TASK INSTRUCTIONS = If a line in the data below includes the string "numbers", please return a copy of it.

:: RAW DATA

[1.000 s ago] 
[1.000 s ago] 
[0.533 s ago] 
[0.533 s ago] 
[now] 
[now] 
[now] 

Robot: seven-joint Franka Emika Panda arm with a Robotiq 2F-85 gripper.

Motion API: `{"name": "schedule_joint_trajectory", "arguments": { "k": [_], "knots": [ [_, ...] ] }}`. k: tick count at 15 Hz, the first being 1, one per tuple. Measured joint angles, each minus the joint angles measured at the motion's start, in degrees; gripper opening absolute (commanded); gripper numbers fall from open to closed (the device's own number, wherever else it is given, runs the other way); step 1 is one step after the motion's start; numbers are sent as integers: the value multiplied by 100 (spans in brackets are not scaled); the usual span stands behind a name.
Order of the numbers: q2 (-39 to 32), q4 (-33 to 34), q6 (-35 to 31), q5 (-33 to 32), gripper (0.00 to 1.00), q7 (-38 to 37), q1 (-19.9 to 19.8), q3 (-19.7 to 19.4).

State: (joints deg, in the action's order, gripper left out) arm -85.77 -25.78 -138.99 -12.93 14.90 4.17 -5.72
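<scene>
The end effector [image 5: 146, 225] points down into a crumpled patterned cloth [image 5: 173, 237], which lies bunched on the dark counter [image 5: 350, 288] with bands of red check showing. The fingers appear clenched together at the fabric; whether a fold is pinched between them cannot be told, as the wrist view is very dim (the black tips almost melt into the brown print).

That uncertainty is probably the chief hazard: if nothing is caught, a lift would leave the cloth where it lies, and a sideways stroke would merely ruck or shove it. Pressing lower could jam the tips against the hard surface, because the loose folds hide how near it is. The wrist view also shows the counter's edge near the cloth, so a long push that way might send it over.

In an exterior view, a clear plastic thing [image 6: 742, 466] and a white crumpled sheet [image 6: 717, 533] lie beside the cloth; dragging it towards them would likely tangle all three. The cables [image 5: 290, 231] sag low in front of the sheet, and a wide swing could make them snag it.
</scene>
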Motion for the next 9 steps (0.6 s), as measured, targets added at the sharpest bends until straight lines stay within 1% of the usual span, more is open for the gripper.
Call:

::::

SOLVED EXERCISE =
Motion API: `{"name": "schedule_joint_trajectory", "arguments": { "k": [_], "knots": [ [_, ...] ] }}`. k: tick count at 15 Hz, the first being 1, one per tuple. Measured joint angles, each minus the joint angles measured at the motion's start, in degrees; gripper opening absolute (commanded); gripper numbers fall from open to closed (the device's own number, wherever else it is given, runs the other way); step 1 is one step after the motion's start; numbers are sent as integers: the value multiplied by 100 (spans in brackets are not scaled); the usual span stands behind a name.
Order of the numbers: q2 (-39 to 32), q4 (-33 to 34), q6 (-35 to 31), q5 (-33 to 32), gripper (0.00 to 1.00), q7 (-38 to 37), q1 (-19.9 to 19.8), q3 (-19.7 to 19.4).

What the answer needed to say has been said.